## Exercise description
Repeat exactly the lines from the first line of the records through the line containing "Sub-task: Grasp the", and nothing more.
(Working data begins)
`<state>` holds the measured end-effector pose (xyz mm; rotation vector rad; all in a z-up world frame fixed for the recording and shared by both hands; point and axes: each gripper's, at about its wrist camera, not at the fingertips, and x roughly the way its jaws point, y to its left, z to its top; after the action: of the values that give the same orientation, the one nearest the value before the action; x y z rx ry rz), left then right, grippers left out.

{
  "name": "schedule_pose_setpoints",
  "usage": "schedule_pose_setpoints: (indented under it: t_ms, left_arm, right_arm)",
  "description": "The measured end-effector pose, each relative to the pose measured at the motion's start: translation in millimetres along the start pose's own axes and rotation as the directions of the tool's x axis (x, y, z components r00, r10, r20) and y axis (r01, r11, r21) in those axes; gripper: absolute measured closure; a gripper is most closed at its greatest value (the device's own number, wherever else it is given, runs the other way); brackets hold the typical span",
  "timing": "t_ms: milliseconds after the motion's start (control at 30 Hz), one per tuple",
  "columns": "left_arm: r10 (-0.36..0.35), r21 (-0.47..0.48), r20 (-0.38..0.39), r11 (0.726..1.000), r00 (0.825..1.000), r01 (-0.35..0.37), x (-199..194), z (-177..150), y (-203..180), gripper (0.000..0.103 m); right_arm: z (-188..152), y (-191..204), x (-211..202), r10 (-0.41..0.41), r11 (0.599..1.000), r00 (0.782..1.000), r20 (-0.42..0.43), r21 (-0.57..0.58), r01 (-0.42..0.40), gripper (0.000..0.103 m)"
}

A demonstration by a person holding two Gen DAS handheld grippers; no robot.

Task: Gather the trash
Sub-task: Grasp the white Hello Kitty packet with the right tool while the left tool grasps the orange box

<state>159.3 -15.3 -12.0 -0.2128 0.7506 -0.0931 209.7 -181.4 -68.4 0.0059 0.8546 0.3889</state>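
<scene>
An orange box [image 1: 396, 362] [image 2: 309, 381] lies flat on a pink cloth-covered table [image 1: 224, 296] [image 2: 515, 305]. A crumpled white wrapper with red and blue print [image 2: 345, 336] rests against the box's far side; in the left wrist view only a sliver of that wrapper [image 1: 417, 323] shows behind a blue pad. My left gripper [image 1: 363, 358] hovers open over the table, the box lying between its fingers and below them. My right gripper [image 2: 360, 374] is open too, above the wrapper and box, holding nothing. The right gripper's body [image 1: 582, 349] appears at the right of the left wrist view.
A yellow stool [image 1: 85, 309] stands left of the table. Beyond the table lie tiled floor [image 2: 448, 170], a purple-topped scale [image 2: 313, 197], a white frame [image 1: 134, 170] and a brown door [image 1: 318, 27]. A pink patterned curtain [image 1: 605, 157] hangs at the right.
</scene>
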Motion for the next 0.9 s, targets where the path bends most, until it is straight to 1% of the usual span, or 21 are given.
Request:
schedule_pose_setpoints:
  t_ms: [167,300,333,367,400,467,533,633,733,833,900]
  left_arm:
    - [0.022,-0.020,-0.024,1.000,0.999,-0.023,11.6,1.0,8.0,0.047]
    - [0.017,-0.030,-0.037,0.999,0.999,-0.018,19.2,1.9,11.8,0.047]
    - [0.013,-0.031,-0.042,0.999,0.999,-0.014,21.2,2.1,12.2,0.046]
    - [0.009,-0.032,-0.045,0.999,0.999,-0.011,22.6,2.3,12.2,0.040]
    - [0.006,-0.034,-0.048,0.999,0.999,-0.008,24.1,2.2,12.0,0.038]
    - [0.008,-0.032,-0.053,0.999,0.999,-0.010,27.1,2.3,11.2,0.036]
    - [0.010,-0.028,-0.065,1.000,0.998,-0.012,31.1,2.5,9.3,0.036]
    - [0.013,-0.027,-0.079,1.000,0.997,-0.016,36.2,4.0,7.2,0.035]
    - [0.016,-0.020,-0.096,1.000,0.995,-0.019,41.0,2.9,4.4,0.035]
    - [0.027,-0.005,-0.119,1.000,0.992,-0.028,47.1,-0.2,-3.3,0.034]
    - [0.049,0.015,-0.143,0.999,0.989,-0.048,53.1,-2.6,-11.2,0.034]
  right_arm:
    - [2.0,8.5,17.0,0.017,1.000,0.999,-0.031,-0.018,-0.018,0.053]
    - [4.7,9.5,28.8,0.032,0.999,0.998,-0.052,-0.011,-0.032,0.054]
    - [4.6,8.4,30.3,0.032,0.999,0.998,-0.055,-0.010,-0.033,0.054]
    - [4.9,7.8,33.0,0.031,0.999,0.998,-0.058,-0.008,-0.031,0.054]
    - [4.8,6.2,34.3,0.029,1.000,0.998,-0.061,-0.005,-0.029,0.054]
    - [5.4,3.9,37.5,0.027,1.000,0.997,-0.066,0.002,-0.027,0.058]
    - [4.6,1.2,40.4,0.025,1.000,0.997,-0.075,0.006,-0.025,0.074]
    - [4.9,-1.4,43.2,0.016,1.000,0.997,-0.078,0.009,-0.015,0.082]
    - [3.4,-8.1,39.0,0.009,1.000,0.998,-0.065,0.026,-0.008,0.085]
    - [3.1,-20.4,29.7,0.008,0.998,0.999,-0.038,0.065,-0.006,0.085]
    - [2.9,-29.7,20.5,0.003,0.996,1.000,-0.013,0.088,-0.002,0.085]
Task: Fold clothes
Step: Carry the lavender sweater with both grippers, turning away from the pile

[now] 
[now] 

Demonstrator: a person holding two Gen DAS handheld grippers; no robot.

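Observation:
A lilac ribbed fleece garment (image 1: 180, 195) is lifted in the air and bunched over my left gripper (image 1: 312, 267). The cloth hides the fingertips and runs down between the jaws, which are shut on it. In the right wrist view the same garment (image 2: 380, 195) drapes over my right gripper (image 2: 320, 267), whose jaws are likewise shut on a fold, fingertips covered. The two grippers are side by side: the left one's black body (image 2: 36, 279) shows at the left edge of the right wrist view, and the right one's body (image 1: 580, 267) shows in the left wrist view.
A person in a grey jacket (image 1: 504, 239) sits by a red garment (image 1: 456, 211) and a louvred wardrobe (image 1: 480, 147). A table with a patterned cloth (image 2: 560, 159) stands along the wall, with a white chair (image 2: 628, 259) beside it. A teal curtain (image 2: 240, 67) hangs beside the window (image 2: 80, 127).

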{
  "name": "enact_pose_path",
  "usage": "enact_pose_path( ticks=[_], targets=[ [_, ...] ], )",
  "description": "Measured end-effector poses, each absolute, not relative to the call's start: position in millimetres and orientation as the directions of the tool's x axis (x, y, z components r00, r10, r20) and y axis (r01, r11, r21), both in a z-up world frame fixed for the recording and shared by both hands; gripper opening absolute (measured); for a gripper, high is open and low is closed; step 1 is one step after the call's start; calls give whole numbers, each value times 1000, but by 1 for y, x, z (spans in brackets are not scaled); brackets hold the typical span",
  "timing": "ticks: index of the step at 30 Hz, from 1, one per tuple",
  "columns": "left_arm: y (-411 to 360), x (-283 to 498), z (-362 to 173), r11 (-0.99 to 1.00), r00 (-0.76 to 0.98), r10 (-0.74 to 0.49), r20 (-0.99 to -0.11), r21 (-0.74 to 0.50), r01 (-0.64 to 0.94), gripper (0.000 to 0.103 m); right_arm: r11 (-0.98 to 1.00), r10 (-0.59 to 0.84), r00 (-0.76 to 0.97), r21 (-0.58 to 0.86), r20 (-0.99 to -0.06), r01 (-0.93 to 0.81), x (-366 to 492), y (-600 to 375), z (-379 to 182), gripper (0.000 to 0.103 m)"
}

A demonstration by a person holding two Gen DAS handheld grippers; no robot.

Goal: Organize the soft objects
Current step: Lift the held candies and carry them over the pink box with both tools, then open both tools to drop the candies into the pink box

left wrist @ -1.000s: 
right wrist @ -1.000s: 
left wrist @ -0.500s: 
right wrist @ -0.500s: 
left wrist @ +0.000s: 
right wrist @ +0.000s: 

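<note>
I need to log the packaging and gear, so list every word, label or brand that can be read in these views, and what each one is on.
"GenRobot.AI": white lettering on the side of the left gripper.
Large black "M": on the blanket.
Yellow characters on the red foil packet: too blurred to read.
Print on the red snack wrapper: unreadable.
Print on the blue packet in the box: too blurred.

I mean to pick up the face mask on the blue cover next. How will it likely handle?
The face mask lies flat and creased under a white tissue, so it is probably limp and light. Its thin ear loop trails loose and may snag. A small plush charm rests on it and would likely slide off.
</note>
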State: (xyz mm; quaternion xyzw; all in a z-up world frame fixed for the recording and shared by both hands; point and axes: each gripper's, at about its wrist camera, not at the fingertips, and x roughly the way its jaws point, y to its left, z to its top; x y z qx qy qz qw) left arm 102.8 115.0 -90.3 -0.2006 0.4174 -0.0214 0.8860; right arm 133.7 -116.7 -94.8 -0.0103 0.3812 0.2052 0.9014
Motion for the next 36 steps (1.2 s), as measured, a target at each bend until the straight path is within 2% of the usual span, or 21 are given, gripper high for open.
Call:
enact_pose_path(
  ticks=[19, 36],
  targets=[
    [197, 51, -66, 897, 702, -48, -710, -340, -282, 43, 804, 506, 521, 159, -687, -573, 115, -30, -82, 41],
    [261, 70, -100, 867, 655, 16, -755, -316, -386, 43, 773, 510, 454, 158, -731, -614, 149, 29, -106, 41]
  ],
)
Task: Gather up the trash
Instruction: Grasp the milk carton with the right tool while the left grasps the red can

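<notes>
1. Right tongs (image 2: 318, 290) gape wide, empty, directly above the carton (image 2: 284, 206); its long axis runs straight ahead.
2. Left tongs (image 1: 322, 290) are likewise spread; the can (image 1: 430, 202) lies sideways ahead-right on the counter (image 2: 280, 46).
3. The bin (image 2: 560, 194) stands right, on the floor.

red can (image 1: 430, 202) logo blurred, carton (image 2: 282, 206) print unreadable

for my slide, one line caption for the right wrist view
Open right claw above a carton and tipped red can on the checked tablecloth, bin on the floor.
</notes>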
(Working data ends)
## Problem solution
`<state>` holds the measured end-effector pose (xyz mm; rotation vector rad; all in a z-up world frame fixed for the recording and shared by both hands; point and axes: each gripper's, at about its wrist camera, not at the fingertips, and x roughly the way its jaws point, y to its left, z to its top; after the action: of the values that give the same orientation, the one nearest the value before the action; x y z rx ry rz), left then right, grippers left out.

{
  "name": "schedule_pose_setpoints",
  "usage": "schedule_pose_setpoints: (indented under it: t_ms, left_arm, right_arm)",
  "description": "The measured end-effector pose, each relative to the pose measured at the motion's start: translation in millimetres along the start pose's own axes and rotation as the directions of the tool's x axis (x, y, z components r00, r10, r20) and y axis (r01, r11, r21) in those axes; gripper: absolute measured closure; a gripper is most closed at its greatest value (the device's own number, wherever else it is given, runs the other way); brackets hold the typical span",
  "timing": "t_ms: milliseconds after the motion's start (control at 30 Hz), one per tuple",
  "columns": "left_arm: r10 (-0.36..0.35), r21 (-0.47..0.48), r20 (-0.38..0.39), r11 (0.726..1.000), r00 (0.825..1.000), r01 (-0.35..0.37), x (-199..194), z (-177..150), y (-203..180), gripper (0.000..0.103 m); right_arm: z (-188..152), y (-191..204), x (-211..202), r10 (-0.41..0.41), r11 (0.599..1.000), r00 (0.782..1.000), r20 (-0.42..0.43), r21 (-0.57..0.58), r01 (-0.42..0.40), gripper (0.000..0.103 m)"
}

A demonstration by a person holding two Gen DAS handheld grippers; no robot.

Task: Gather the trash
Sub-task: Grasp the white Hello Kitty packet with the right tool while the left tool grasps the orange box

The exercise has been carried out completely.